▶ [Required action]:
Copy out each line of the listing below in which the string "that" occurs.

==================================================

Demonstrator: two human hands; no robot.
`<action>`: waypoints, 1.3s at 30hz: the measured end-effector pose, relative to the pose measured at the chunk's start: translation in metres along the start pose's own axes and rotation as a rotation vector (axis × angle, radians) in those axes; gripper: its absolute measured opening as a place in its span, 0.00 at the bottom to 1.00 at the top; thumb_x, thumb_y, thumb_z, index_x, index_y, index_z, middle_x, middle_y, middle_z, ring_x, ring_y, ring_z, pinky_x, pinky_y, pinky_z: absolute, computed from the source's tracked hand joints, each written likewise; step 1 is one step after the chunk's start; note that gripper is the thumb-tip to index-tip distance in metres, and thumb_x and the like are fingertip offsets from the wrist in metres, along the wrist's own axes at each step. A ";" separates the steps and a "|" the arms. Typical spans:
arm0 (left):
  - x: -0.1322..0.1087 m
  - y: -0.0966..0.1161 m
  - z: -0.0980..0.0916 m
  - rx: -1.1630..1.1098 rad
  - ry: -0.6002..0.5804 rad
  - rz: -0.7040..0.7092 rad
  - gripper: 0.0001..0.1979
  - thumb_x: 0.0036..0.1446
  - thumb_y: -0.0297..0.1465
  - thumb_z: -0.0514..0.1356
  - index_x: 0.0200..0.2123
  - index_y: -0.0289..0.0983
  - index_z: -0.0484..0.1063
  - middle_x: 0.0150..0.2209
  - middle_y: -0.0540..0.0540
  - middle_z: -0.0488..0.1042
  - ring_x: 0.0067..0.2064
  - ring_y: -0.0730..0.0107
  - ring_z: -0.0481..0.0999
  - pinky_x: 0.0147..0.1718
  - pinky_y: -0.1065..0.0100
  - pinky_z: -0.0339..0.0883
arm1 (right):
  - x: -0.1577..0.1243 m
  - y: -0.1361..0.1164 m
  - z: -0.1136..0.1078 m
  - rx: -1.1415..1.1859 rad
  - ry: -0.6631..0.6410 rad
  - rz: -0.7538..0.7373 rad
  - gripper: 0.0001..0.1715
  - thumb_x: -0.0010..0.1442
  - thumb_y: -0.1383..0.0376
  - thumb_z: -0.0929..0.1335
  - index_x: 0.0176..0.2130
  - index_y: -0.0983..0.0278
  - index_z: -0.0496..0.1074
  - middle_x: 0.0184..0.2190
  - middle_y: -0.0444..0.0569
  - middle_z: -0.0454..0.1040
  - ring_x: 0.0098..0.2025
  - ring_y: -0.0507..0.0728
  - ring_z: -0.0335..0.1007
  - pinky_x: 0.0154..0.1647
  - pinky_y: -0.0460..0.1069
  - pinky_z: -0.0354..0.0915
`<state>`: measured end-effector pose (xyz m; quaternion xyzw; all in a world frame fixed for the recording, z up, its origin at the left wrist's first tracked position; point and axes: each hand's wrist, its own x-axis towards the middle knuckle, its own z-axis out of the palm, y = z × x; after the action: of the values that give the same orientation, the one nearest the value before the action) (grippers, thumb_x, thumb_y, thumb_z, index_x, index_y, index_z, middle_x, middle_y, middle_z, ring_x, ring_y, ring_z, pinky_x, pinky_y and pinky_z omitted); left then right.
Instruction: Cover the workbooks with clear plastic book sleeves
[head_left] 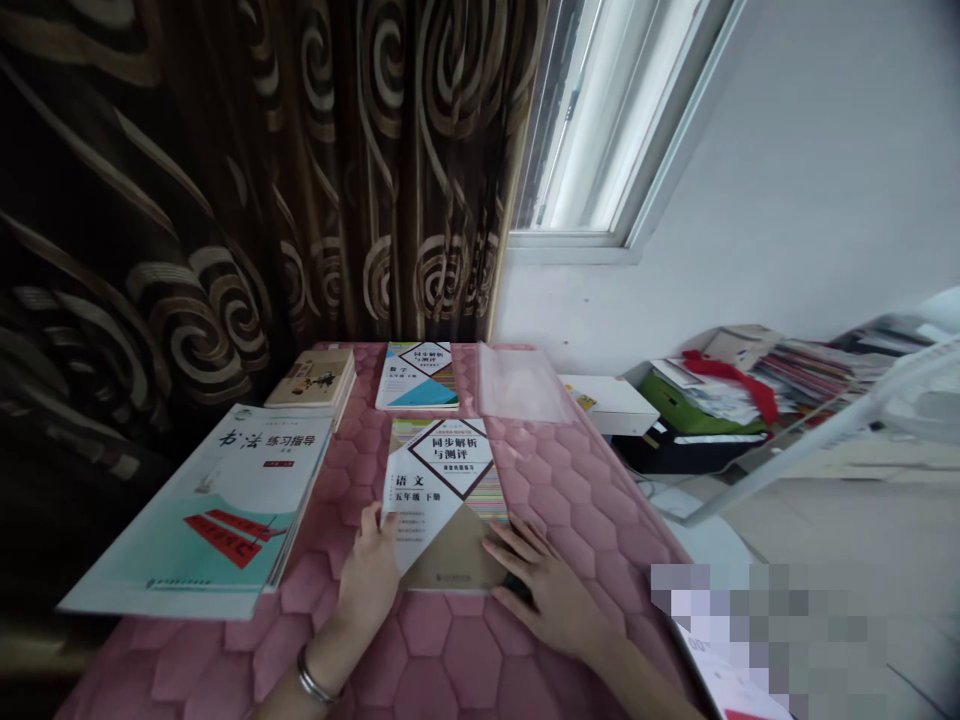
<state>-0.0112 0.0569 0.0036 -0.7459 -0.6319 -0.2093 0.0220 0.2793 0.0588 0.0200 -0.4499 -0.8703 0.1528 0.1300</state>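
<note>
A Chinese-language workbook with a white, tan and striped cover lies flat on the pink quilted table cover, in front of me. My left hand, with a metal bracelet on its wrist, has its fingers curled at the workbook's left edge. Over the lower right edge, my right hand lies with its fingers spread on the cover. Something dark shows under the right palm; I cannot make it out. Just beyond lies a math workbook with a blue and white cover.
To the left is a stack of books with a calligraphy practice book on top; tan books sit behind it. A clear plastic cover lies at the back right. Past the right edge are a white box and piled papers.
</note>
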 end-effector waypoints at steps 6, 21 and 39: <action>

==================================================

▶ [Expected output]:
`<action>`: waypoints, 1.3s at 30hz: the measured end-effector pose, relative to the pose measured at the chunk's start: translation in metres along the start pose's own axes and rotation as a rotation vector (axis × angle, radians) in those axes; gripper: its absolute measured opening as a place in its span, 0.00 at the bottom to 1.00 at the top; thumb_x, thumb_y, thumb_z, index_x, index_y, index_z, middle_x, middle_y, middle_z, ring_x, ring_y, ring_z, pinky_x, pinky_y, pinky_z: absolute, computed from the source's tracked hand joints, each written likewise; step 1 is one step after the chunk's start; note that gripper is the thumb-tip to index-tip distance in metres, and thumb_x and the like are fingertip offsets from the wrist in metres, along the wrist's own axes at each step. A ";" separates the steps and a "|" the arms. Typical spans:
`<state>`: measured end-effector pose (xyz m; quaternion xyzw; all in a world frame fixed for the recording, z up, its origin at the left wrist's first tracked position; point and axes: each hand's wrist, its own x-axis towards the middle knuckle, its own z-axis out of the palm, y = z × x; after the action: of the values that give the same orientation, the one nearest the value before the action) (grippers, thumb_x, thumb_y, thumb_z, index_x, index_y, index_z, middle_x, middle_y, middle_z, ring_x, ring_y, ring_z, pinky_x, pinky_y and pinky_z omitted); left then right.

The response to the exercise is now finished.